Maybe sliding chinstrap is the wrong way to describe it?, I thought this was a common bitless design.

The leather bridle








The lighrider








What it looks like on a horse


----------



## Cherrij (Jan 30, 2013)

Well.. as, theoretically, reins have to be light at all times, I do not like the idea of that strap moving, and/or pulling against the chin. to me it looks like it would try to compress the nose and chin together.. 
And if the reins are light, never pulling, then the noseband shouldn't move around the face. I ride with the hack quite loose around my horses face, and apart from crazy green acting moments, it barely moves


----------



## Eltie (Mar 29, 2017)

I agree with you, my own concerns was why I initially brought a hackamore (and it was the cheaper option) when I decided to continue her bitless. Ideally I'd have had her in the hackamore for general out and about and a snaffle for flat, I was very careful about introducing her to the hackamore too because I wanted her to like it. Tough luck for me, she doesn't.

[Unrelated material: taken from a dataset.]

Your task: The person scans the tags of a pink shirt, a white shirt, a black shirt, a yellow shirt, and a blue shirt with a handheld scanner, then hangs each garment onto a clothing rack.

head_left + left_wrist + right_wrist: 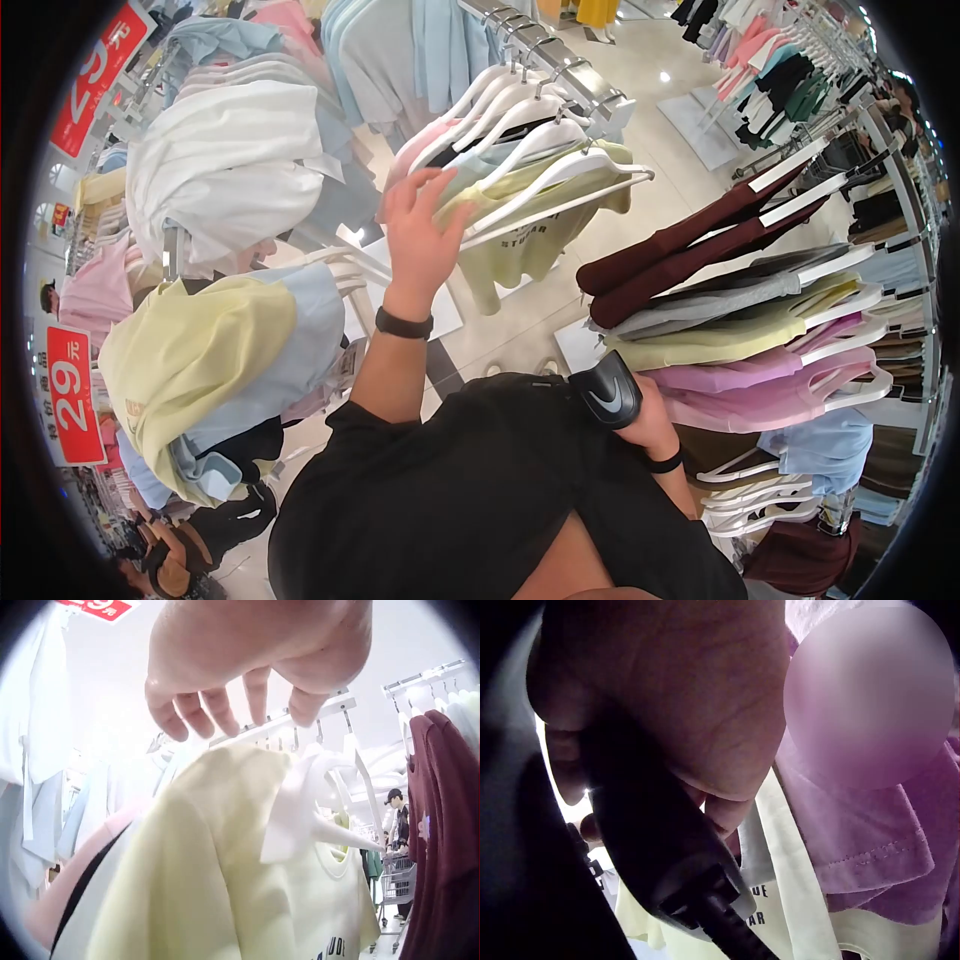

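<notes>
My left hand point(424, 232) reaches over a packed row of hung tops, fingers loosely bent and apart, holding nothing. In the left wrist view its fingertips hang just above the shoulder of a pale yellow-green T-shirt point(217, 825). That shirt has dark lettering on its chest and hangs on a white hanger point(550, 178). Low by my body, my right hand point(652, 415) grips a black rounded object point(605, 390) with a grey swoosh mark. A ribbed dark cord or strap point(731, 926) runs from its end in the right wrist view.
A chrome rail point(550, 55) carries the hangers. At right hang maroon garments point(680, 245) and pink-purple tops point(740, 385). White point(220, 165) and yellow point(200, 340) clothes hang at left, near a red price sign point(75, 395). A person with a cart point(399, 862) stands beyond.
</notes>
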A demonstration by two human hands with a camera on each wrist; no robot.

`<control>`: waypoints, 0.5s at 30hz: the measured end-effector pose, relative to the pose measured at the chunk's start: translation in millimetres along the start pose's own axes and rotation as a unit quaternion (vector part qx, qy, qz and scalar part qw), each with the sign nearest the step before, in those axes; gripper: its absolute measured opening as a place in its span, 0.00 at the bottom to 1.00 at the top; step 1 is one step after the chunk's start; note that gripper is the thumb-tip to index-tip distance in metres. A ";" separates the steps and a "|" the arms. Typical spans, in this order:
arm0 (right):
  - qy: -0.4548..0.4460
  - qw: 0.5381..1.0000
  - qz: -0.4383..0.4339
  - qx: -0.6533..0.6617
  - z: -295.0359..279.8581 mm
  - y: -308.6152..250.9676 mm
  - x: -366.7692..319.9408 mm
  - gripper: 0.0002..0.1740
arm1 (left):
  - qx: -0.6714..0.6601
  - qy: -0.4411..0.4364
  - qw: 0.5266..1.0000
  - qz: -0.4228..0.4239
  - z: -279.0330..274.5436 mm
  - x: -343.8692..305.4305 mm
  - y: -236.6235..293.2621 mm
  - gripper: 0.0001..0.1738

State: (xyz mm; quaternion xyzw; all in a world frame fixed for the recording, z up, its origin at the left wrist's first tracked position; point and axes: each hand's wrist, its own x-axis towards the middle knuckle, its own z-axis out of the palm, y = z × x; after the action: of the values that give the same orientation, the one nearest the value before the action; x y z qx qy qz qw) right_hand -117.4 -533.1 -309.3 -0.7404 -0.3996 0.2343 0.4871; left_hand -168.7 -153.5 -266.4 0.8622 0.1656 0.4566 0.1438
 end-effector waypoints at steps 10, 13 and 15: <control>-0.013 1.000 0.028 0.003 1.9 -0.2 1.4 0.21 | -0.102 -0.190 0.976 -0.025 3.0 -37.2 7.9 0.14; -0.001 1.000 0.018 0.006 4.0 -3.2 4.3 0.21 | -0.112 -0.190 0.975 -0.018 3.2 -38.4 9.5 0.13; -0.002 1.000 0.012 0.004 4.4 -1.4 4.9 0.21 | -0.111 -0.188 0.976 -0.016 3.4 -39.2 7.8 0.13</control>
State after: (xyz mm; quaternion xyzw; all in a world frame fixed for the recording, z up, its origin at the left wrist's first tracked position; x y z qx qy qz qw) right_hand -118.4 -526.5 -309.7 -0.7427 -0.3908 0.2431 0.4864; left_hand -185.3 -177.2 -294.0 0.9085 0.0977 0.2997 0.2744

She's fine with the dually and I think she'll do fine with the lightrider. I just want to know if the leather strap on the bridle I want to buy looks like it will give a similar action to the lightrider


----------



## Smilie (Oct 4, 2010)

You you talking hackamore, as another name applied to a bosal, thus no leverage, OR a MECHANICAL hackamore?
Can't compare apples to oranges,as it is no different then comparing a snaffle to a curb
Of course, if she is not used to leverage, and you are using a mechanical hackamore,you can't expect her to like it, anymore then putting a curb into a horse's mouth that is still at the direct rein snaffle stage


----------



## Eltie (Mar 29, 2017)

Okay, maybe saying she doesn't like the hackamore was too strong wording, she's fine in it, just goes kinder in the dually. She's got a bit of an odd past, not bad, just lots of different handlers, largely inexperienced and very inconsitent which has given her some quirks including the stuff about her head. I've recently restarted her from the ground up after she got messed up by a bad farrier so she is very green at the moment. 

Yes the hackamore does apply a small amount of leverage when used that way, it's called a flower I think, the side pieces twist and dig in if you open out your rein to much, fine for a trained horse, more difficult with a green horse where you have to overexaggerate a cue at times, especially my one who is no bright spark.

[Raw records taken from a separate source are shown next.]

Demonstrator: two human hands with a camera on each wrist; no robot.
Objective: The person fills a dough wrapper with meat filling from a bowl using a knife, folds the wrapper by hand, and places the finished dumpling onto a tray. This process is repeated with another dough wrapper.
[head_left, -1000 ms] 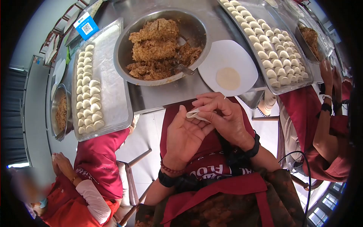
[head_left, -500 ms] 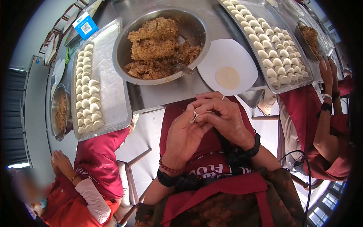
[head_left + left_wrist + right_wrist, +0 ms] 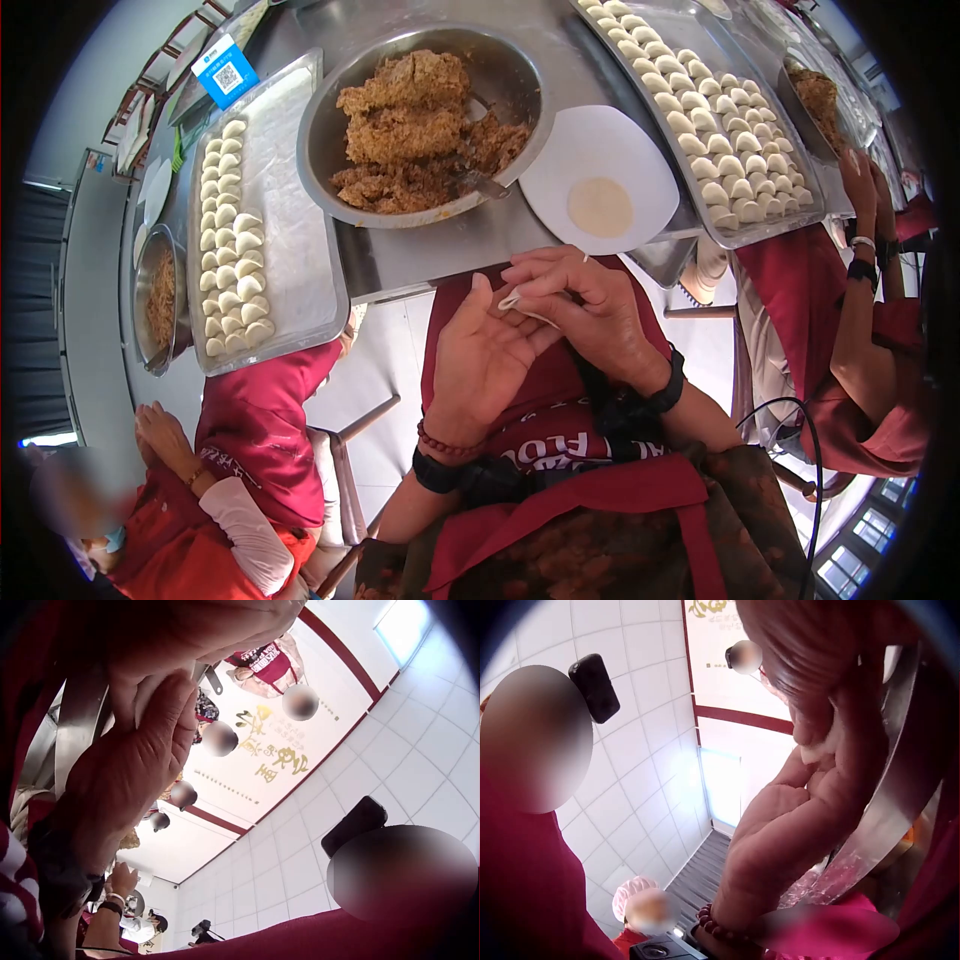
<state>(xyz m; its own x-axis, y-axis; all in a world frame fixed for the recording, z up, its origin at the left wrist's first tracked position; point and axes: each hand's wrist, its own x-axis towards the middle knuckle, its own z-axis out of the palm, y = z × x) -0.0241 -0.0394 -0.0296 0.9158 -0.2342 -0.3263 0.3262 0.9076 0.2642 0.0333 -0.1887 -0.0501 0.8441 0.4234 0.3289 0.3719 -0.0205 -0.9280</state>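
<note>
A folded white dumpling (image 3: 510,300) lies between the two hands above the lap, mostly covered by fingers. The left hand (image 3: 480,350) has its palm turned up and thumb extended, its fingers running beneath the dough. From the other side, the right hand (image 3: 605,310) pinches the dumpling's edge between thumb and fingers. In the right wrist view, a pale bit of the dumpling (image 3: 821,750) shows between the hands. Beyond them, a round dough wrapper (image 3: 600,207) lies on a white plate (image 3: 640,160). Beside it, a steel bowl (image 3: 515,85) holds brown filling (image 3: 405,130) and a partly buried metal utensil.
A left tray (image 3: 290,200) and a right tray (image 3: 700,40) carry rows of dumplings. Behind the left tray stands a blue QR-code card (image 3: 226,72). The steel table's front edge (image 3: 430,280) lies just past the hands. Other people sit on both sides.
The left thumb closed in on the dough half a second ago and has since drawn back, leaving the palm more exposed. The right hand keeps its pinch on the dumpling.
</note>
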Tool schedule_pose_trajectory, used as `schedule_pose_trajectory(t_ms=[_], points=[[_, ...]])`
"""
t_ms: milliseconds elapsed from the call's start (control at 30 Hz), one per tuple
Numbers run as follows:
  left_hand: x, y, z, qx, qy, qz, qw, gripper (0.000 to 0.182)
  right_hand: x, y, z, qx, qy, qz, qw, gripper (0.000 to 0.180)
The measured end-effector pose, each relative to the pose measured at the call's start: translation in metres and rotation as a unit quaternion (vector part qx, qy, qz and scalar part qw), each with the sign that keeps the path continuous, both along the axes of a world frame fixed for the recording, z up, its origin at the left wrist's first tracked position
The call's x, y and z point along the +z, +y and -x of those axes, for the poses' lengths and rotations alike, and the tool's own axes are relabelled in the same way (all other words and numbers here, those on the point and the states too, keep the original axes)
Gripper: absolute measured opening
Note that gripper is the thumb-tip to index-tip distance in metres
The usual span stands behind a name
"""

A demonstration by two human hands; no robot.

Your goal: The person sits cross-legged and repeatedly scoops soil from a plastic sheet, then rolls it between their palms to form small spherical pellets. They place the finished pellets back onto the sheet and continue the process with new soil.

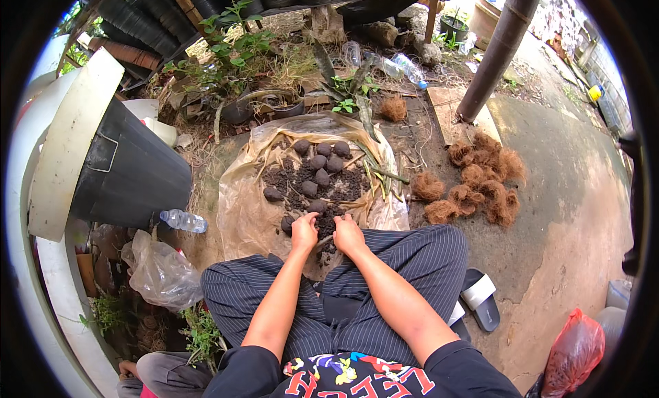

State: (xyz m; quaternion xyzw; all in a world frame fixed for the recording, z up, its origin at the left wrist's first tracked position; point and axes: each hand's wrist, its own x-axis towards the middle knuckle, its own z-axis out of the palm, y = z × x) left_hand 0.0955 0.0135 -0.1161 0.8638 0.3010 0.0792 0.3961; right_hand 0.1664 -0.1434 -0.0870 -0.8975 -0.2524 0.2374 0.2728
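A plastic sheet (239, 202) lies on the ground before me, with dark crumbly soil (352, 184) and several round soil balls (322, 177) on it. My left hand (305, 232) is at the near part of the soil, its fingertips close together just below one soil ball (317, 206); another ball (288, 224) lies to its left. My right hand (347, 234) rests over the soil's near edge, fingers bent. A thin stick-like piece (324, 241) lies between the hands. Whether either hand holds anything is too small to tell. Long green leaves (381, 172) lie on the sheet's right side.
Clumps of brown fibre (476, 184) lie at the right, near a leaning pole (497, 58). A black bin (131, 163), a plastic bottle (184, 221) and a clear bag (162, 272) are at the left. Sandals (480, 300) sit by my right knee. Another person's knee (170, 369) shows at lower left.
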Motion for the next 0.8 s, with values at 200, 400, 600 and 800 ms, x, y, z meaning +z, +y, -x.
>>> schedule_pose_trajectory(t_ms=[200, 400, 600, 800], points=[[0.033, -0.003, 0.020, -0.079, 0.186, -0.069, 0.977, 0.045, 0.012, -0.001, 0.001, 0.031, -0.008, 0.053, 0.998, 0.035], [0.022, -0.027, 0.035, -0.091, 0.121, -0.173, 0.973, 0.052, 0.013, -0.002, 0.011, 0.070, -0.038, 0.075, 0.994, 0.052], [0.010, -0.020, 0.035, -0.050, 0.065, -0.124, 0.989, 0.031, -0.013, 0.000, 0.018, 0.118, -0.085, 0.062, 0.987, 0.031], [0.023, -0.021, 0.031, -0.041, -0.053, -0.097, 0.993, 0.030, -0.022, 0.002, 0.017, 0.098, -0.112, 0.077, 0.986, 0.024]])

So I wanted her in something simpler but nicer looking for taking her out, and thought the lighrider would suit, it's the bitless of choice where I graze, and I've ridden other horses in it multiple times so I understand the feel and know it works. I'm the odd one out though in that both my horses have been started bitless and eventually moved to bits while everyone else has started bitted and moved to bitless. 

If you don't like lightrider design, what do you then suggest?


----------



## Smilie (Oct 4, 2010)

If she is green, does not matter if restarting a bit or bittless, it must Have no leverage, and that leave that flower hack out!
A broke horse should ride both with abit and bittless. Whether you start a horse bittless, and then go to a bit, or visa versa, does not matter, long as you realize a bit takes education far as letting a horse learn totally new pressure points, while bittless transcribe very well from halter training, using many of the same pressure points
I have started horses in side pulls, then gone to a snaffle, and have also started them in a snaffle and then ridden them in a bosal
Far as what you should use, depends totally on how green she is, and if green, should use a non leverage devise. For riding out, whatever you and the hrose are comfortable with.If she is ready for some leverage, then that is fine\
The main point being, if things are not right in either a snaffle or a non leverage bittless, going to leverage won't truly fix anything
Nothing wrong with the light rider, as I was mainly curious about it, but do prefer one with less appliances on it
Mine is shaped something like this one pictured at the top, but with a plain leather noseband

https://www.thespruce.com/what-is-a-side-pull-bridle-1886065


----------



## Eltie (Mar 29, 2017)

Thank you, my mare has already explained that to me . I've swallowed my mistake and she is no longer in the hack. As was the point of the post, I'm looking at buying a new bridle for her that will suit her current level better.


----------